New York Governor Wants To Add Abortion Rights To The State Constitution

Doing so, however, will require approval from voters and the state legislature.

New York Gov. Andrew Cuomo on Monday announced his intent to make legal abortion part of the state constitution.

During a rally to "stand with Planned Parenthood," the Democratic governor told the crowd he wants to make Roe v. Wade — the 1973 Supreme Court decision that legalized abortion — an amendment to New York's state constitution.

The announcement comes one day before President Donald Trump is set to announce his nominee for the Supreme Court. Trump has repeatedly said he will nominate a justice who would overturn Roe v. Wade.

"As Washington seeks to limit women's rights, we seek to protect them," Cuomo said at the rally. "We will not allow the progress of the women's movement to be stopped, and we must seize this opportunity to bring the state and the nation forward and stand up for women's health. Make no mistake, we will always protect the right to choose in New York."

But adding Roe v. Wade to the state constitution would require two rounds of votes in the state legislature (which is largely anti-abortion) and then, if passed, would be put to state voters.

Cuomo's announcement also comes on the heels of a report released by New York Civil Liberties Union noting that the state's abortion laws are more limiting than those allowed under Roe v. Wade.

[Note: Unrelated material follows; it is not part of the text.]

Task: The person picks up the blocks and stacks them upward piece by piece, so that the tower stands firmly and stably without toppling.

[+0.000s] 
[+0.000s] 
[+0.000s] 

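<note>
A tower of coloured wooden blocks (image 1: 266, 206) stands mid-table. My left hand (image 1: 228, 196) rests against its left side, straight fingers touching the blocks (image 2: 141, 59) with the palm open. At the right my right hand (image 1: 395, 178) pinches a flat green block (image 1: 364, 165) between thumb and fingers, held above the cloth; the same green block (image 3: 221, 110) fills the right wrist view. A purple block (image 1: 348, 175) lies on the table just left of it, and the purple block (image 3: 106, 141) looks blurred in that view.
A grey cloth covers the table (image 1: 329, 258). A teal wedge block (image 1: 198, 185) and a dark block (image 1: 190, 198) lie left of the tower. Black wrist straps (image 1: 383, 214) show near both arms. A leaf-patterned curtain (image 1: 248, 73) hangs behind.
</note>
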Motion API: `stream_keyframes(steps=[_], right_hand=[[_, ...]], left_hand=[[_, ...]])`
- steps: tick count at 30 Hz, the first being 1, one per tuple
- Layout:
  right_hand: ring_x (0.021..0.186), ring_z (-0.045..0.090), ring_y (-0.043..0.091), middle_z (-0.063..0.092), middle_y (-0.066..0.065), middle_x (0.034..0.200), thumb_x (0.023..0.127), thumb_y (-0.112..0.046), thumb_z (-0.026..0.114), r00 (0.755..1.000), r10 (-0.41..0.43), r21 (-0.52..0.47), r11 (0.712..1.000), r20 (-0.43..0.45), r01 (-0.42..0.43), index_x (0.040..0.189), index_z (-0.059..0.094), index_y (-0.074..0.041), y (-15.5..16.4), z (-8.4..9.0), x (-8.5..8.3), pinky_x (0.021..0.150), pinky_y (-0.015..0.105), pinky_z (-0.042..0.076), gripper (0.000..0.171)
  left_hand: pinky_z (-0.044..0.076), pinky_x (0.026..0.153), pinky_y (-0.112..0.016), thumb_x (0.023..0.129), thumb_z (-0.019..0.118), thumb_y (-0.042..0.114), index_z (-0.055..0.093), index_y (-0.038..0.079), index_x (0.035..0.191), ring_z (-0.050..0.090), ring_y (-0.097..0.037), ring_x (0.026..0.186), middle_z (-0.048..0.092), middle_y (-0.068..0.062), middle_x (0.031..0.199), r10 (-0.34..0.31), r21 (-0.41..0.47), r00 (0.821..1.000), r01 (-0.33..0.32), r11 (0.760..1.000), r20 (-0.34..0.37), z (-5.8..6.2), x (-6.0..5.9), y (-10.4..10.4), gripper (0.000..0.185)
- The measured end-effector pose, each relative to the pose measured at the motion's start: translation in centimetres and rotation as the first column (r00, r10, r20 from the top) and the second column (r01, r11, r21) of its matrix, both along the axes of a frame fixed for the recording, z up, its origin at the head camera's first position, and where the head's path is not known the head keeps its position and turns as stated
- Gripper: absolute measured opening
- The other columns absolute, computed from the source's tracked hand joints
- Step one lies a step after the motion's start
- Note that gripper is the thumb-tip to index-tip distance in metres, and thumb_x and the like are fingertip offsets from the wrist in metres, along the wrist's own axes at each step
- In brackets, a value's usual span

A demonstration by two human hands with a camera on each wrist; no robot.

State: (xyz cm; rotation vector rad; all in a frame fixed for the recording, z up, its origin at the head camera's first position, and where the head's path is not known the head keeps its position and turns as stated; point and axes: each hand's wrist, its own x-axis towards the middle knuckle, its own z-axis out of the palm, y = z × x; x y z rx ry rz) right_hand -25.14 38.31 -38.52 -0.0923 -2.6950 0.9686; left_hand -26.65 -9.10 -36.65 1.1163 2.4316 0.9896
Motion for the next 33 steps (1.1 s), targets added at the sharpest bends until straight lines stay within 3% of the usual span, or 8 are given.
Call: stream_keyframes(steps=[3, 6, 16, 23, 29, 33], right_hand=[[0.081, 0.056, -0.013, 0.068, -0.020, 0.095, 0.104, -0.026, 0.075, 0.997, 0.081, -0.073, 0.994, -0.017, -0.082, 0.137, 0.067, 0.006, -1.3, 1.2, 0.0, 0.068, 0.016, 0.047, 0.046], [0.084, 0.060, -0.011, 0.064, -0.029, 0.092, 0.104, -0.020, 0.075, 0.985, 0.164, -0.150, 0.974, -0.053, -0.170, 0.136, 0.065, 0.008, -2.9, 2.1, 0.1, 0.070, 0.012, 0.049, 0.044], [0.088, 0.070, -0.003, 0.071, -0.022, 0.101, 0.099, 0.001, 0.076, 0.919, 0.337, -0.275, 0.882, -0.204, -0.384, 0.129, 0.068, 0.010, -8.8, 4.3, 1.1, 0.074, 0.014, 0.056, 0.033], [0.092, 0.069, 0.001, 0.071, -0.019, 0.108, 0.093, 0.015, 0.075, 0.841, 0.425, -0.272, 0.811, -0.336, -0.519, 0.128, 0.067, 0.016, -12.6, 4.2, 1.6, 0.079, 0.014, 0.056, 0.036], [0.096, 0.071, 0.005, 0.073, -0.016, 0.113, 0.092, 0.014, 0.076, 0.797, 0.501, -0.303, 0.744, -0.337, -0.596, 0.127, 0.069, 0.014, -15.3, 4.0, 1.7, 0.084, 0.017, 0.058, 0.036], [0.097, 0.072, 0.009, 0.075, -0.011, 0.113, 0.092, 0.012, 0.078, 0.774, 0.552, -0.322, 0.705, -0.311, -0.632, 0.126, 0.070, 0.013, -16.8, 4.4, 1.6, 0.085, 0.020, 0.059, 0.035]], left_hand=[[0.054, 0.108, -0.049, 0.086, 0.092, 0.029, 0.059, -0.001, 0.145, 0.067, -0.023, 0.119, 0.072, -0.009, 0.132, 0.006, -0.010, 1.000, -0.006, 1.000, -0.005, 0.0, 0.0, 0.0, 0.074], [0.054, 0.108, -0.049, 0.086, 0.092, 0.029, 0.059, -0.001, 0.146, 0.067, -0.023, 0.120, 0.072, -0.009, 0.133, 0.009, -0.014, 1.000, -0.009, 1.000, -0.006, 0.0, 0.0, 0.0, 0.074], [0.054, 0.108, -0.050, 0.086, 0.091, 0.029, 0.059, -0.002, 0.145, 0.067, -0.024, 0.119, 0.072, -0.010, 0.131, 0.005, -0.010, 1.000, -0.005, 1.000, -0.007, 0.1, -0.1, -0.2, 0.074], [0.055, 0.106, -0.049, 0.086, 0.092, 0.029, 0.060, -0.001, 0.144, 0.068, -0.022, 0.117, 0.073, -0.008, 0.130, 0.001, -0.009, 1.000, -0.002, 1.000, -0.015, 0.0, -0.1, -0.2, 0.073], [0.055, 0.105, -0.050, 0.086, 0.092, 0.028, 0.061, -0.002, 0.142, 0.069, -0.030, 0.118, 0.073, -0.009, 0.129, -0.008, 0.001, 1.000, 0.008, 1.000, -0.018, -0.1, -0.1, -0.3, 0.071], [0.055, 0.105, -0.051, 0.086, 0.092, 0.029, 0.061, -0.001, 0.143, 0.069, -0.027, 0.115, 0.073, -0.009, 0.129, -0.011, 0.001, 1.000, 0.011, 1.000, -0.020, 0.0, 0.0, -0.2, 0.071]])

New York's law legalizing abortion was passed three years before the Supreme Court decision and criminalizes late-term abortions after 24-weeks of pregnancy, with exceptions for cases where the life of the mother is threatened, but not for when the fetus will not survive birth.

Cuomo and other New York Democratic legislators have made numerous efforts to protect abortion and birth control rights in the state since Trump's election as part of a campaign called "New York's Promise to Women: Ever Upward."

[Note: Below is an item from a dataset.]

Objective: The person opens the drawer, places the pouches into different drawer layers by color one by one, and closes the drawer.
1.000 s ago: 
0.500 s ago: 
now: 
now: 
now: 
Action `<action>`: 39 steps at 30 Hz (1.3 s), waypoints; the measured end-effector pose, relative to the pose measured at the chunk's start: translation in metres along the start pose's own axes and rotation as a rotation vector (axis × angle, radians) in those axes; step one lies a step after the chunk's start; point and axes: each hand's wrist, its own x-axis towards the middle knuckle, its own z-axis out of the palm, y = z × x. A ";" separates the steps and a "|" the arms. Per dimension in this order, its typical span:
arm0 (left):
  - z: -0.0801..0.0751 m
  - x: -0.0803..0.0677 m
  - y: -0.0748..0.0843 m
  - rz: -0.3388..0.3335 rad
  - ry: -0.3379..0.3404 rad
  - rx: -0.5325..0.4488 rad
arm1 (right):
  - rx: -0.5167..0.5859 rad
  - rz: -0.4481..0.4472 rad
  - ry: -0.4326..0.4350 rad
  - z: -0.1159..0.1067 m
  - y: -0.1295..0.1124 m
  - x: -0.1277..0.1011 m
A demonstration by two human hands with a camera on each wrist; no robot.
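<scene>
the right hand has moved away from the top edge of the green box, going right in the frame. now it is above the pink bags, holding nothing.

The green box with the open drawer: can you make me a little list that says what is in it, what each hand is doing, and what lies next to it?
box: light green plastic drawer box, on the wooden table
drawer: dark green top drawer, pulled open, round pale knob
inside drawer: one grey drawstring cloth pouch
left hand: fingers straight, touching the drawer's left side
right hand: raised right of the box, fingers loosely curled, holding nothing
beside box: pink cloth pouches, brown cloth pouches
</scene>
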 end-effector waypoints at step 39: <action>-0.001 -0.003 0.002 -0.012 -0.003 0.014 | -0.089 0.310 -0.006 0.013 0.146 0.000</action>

During the weekend of the Women's March, Cuomo announced that, even if the Affordable Care Act is repealed, New York will maintain requirements for insurers to provide free access to most kinds of birth control and abortions deemed "medically necessary" by a doctor.

Other state legislators have been working with abortion rights advocates on an updated version of a previously-proposed piece of state legislation called the Reproductive Health Act (RHA). The original version of the RHA, proposed in 2014 and not approved by the legislature, would update New York's abortion law to legalize more and later term abortions and would codify Roe v. Wade. In December, Democratic Sen. Liz Krueger of Manhattan told Politico that the new version of the law would be "more explicit" and "stronger," though she did not specify how.

While Cuomo's proposal and the RHA overlap, a representative from Cuomo's office told BuzzFeed News the two were not related.